INPUT MATERIAL START

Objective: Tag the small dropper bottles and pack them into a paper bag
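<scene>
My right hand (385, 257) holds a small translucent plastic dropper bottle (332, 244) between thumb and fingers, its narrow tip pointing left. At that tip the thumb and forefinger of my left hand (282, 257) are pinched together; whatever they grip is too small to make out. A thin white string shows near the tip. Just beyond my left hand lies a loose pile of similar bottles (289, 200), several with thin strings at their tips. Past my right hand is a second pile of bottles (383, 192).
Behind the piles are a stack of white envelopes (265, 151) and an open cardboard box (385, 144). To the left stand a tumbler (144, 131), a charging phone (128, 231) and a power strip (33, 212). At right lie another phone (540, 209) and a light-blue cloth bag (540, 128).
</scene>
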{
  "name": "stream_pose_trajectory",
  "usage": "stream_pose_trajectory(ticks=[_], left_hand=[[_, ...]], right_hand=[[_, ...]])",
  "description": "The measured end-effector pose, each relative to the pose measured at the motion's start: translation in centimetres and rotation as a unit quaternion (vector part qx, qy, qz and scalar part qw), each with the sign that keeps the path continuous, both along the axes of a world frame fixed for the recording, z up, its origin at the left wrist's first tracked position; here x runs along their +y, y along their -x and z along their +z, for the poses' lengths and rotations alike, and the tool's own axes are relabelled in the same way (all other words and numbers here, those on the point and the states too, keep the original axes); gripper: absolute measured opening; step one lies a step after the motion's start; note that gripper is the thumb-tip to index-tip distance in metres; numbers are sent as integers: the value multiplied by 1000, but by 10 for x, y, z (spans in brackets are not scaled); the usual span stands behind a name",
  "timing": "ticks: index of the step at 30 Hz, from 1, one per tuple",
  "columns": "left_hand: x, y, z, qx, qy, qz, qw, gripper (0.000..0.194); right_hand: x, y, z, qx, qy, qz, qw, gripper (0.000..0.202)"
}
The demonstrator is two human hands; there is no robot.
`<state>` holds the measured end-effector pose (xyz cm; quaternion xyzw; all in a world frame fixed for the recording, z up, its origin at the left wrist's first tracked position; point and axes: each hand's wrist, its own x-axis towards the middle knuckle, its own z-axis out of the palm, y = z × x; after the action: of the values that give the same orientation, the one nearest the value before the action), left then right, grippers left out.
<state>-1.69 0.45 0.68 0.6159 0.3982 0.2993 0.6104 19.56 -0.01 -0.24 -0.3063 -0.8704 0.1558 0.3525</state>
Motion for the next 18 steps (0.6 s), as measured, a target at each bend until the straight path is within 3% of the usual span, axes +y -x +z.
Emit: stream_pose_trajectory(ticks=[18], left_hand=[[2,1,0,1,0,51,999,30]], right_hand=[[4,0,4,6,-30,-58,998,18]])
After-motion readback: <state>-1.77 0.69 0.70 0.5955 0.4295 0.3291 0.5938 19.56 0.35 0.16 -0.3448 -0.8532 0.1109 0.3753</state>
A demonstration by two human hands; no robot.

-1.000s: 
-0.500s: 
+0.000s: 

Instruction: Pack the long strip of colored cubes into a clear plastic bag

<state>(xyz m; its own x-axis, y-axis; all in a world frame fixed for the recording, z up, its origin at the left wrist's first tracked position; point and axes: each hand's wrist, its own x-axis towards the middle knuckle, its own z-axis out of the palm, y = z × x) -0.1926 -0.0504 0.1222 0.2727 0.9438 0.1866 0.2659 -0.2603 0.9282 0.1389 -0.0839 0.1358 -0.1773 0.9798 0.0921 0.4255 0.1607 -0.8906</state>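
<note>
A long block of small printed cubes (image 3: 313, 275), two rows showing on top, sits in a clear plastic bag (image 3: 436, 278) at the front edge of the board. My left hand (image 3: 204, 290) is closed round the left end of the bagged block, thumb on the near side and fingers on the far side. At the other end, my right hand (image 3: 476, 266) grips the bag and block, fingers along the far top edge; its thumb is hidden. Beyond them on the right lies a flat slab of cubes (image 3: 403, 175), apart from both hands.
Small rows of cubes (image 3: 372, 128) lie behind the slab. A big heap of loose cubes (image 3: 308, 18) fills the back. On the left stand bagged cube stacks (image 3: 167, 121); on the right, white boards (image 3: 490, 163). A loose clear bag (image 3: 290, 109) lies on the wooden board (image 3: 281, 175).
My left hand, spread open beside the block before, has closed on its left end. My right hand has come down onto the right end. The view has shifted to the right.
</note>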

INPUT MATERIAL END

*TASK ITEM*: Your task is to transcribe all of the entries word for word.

*YOUR SOLUTION*:
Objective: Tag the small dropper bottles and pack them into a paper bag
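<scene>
My right hand (385, 257) holds a small translucent plastic dropper bottle (332, 244) between thumb and fingers, its narrow tip pointing left. At that tip the thumb and forefinger of my left hand (282, 257) are pinched together; whatever they grip is too small to make out. A thin white string shows near the tip. Just beyond my left hand lies a loose pile of similar bottles (289, 200), several with thin strings at their tips. Past my right hand is a second pile of bottles (383, 192).
Behind the piles are a stack of white envelopes (265, 151) and an open cardboard box (385, 144). To the left stand a tumbler (144, 131), a charging phone (128, 231) and a power strip (33, 212). At right lie another phone (540, 209) and a light-blue cloth bag (540, 128).
</scene>
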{
  "name": "stream_pose_trajectory",
  "usage": "stream_pose_trajectory(ticks=[_], left_hand=[[_, ...]], right_hand=[[_, ...]])",
  "description": "The measured end-effector pose, each relative to the pose measured at the motion's start: translation in centimetres and rotation as a unit quaternion (vector part qx, qy, qz and scalar part qw), each with the sign that keeps the path continuous, both along the axes of a world frame fixed for the recording, z up, its origin at the left wrist's first tracked position; here x runs along their +y, y along their -x and z along their +z, for the poses' lengths and rotations alike, and the tool's own axes are relabelled in the same way (all other words and numbers here, those on the point and the states too, keep the original axes); gripper: absolute measured opening; step one lies a step after the motion's start; note that gripper is the thumb-tip to index-tip distance in metres; numbers are sent as integers: the value multiplied by 1000, but by 10 for x, y, z (spans in brackets are not scaled); the usual span stands behind a name",
  "timing": "ticks: index of the step at 30 Hz, from 1, one per tuple",
  "columns": "left_hand: x, y, z, qx, qy, qz, qw, gripper (0.000..0.194); right_hand: x, y, z, qx, qy, qz, qw, gripper (0.000..0.202)"
}
The demonstrator is two human hands; there is no robot.
`<state>` holds the measured end-effector pose (xyz cm; quaternion xyzw; all in a world frame fixed for the recording, z up, its origin at the left wrist's first tracked position; point and axes: each hand's wrist, its own x-axis towards the middle knuckle, its own z-axis out of the palm, y = z × x; after the action: of the values that give the same orientation, the one nearest the value before the action), left then right, grippers left out.
<state>-1.69 0.45 0.68 0.6159 0.3982 0.2993 0.6104 19.56 -0.01 -0.24 -0.3063 -0.8704 0.1558 0.3525</state>
Motion for the next 18 steps (0.6 s), as measured, a target at each bend until the straight path is within 3% of the usual span, axes +y -x +z.
Emit: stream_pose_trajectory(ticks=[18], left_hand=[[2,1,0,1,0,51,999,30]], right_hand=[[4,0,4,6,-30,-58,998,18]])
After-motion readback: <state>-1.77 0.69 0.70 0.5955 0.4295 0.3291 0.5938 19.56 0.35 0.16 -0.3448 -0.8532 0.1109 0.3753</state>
A demonstration by two human hands; no robot.

-1.000s: 
-0.500s: 
+0.000s: 

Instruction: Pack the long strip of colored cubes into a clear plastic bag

<state>(xyz m; its own x-axis, y-axis; all in a world frame fixed for the recording, z up, its origin at the left wrist's first tracked position; point and axes: each hand's wrist, its own x-axis towards the middle knuckle, its own z-axis out of the palm, y = z × x) -0.1926 -0.0504 0.1222 0.2727 0.9438 0.1866 0.2659 -0.2603 0.9282 0.1389 -0.0839 0.1358 -0.1773 0.9798 0.0921 0.4255 0.1607 -0.8906</state>
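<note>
A long block of small printed cubes (image 3: 313, 275), two rows showing on top, sits in a clear plastic bag (image 3: 436, 278) at the front edge of the board. My left hand (image 3: 204, 290) is closed round the left end of the bagged block, thumb on the near side and fingers on the far side. At the other end, my right hand (image 3: 476, 266) grips the bag and block, fingers along the far top edge; its thumb is hidden. Beyond them on the right lies a flat slab of cubes (image 3: 403, 175), apart from both hands.
Small rows of cubes (image 3: 372, 128) lie behind the slab. A big heap of loose cubes (image 3: 308, 18) fills the back. On the left stand bagged cube stacks (image 3: 167, 121); on the right, white boards (image 3: 490, 163). A loose clear bag (image 3: 290, 109) lies on the wooden board (image 3: 281, 175).
My left hand, spread open beside the block before, has closed on its left end. My right hand has come down onto the right end. The view has shifted to the right.
</note>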

Nothing further remains in this exercise.